You, I guess you talked about, you know, your purpose earlier. I mean, more generally, we've seen a number of companies sort of step up investment in ESG areas in recent years. It's certainly an increasing focus for investors, especially in Europe. How do you feel about your own sort of positioning on ESG metrics? Are there areas, you know, you'd like to be doing more in, or how do you, how do you think about that at the group level?
... So I think, I mean, first of all, I think we're in healthcare, right? I mean, everything we sell serves a very clear purpose, which is taking care of all of our health, right? It's all a healthcare need, right? I mean, that's, I mean, I think very much a role we play in society, yeah. And then providing that as a self-care product. You don't need to go to a doctor. You can go into a pharmacy, you can go into the store and buy that. So you can take better care of your own health and of your loved one's health. So I think that's very much on purpose.
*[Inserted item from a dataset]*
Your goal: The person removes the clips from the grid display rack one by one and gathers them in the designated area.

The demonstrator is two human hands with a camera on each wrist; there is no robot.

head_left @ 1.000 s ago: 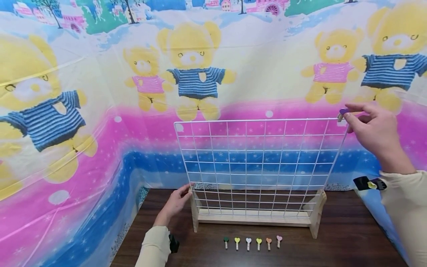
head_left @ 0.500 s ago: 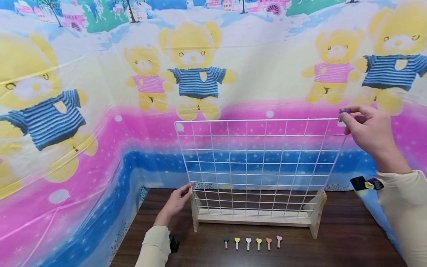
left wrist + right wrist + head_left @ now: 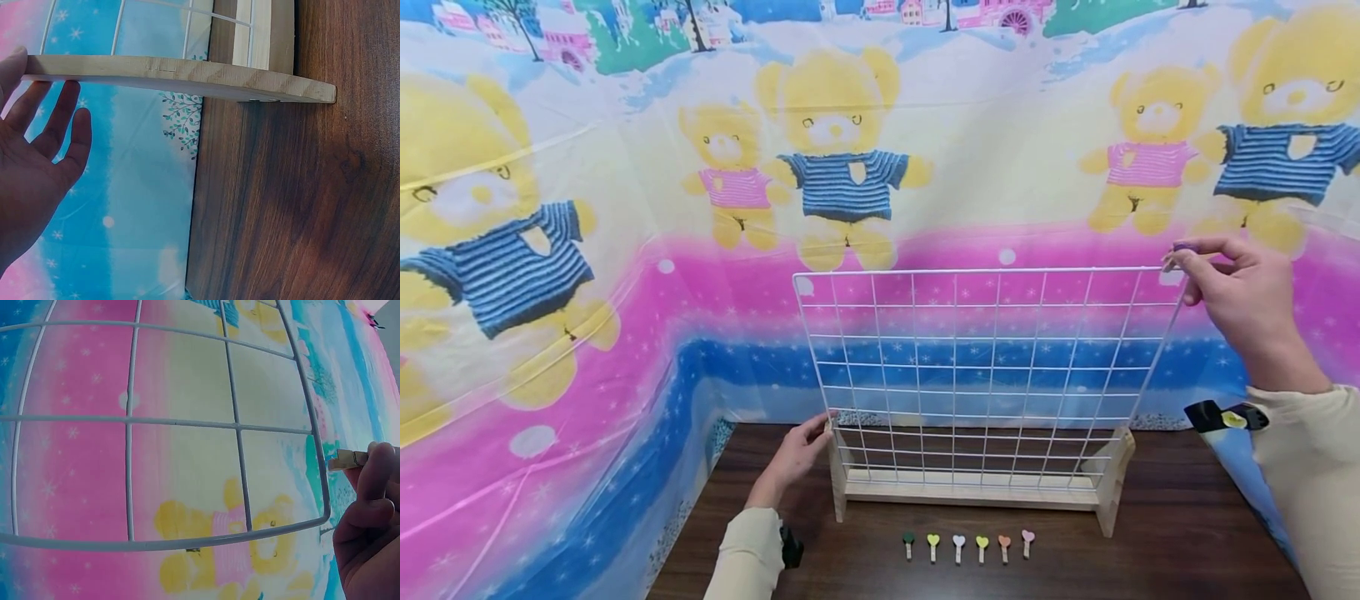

Then I think where we wanna, you know, I think where we're investing is, one, I think there is, we wanna provide better access to healthcare to about 60 million people, so health inclusivity. And a lot of health inclusivity, the barriers are education, educating about these products. And I think, we believe, there's a lot we can do in that space, that we explain to people, you know, disease awareness or, condition awareness. What things can you do, and what benefits that has to you as to when to take, when you take better care of your health. So that is a clear focus for us. Then, of course, we have the environmental targets, and we have a very good starting base.
I mean, in terms of, of course, the products we make, I mean, we don't sell half-liter bottle of shampoos, right? I mean, or the products we sell, you don't start a washing cycle with them, right? So I think I mean, the amount of carbon that our products create is already relatively low, also the amount of plastic. But we set, you know, I think, very strong reduction targets, both on carbon, on plastic reduction, on recyclable toothpaste. And I think we're making good progress on those. And then I think also on governance, I think we put the right governance in place as an independent company.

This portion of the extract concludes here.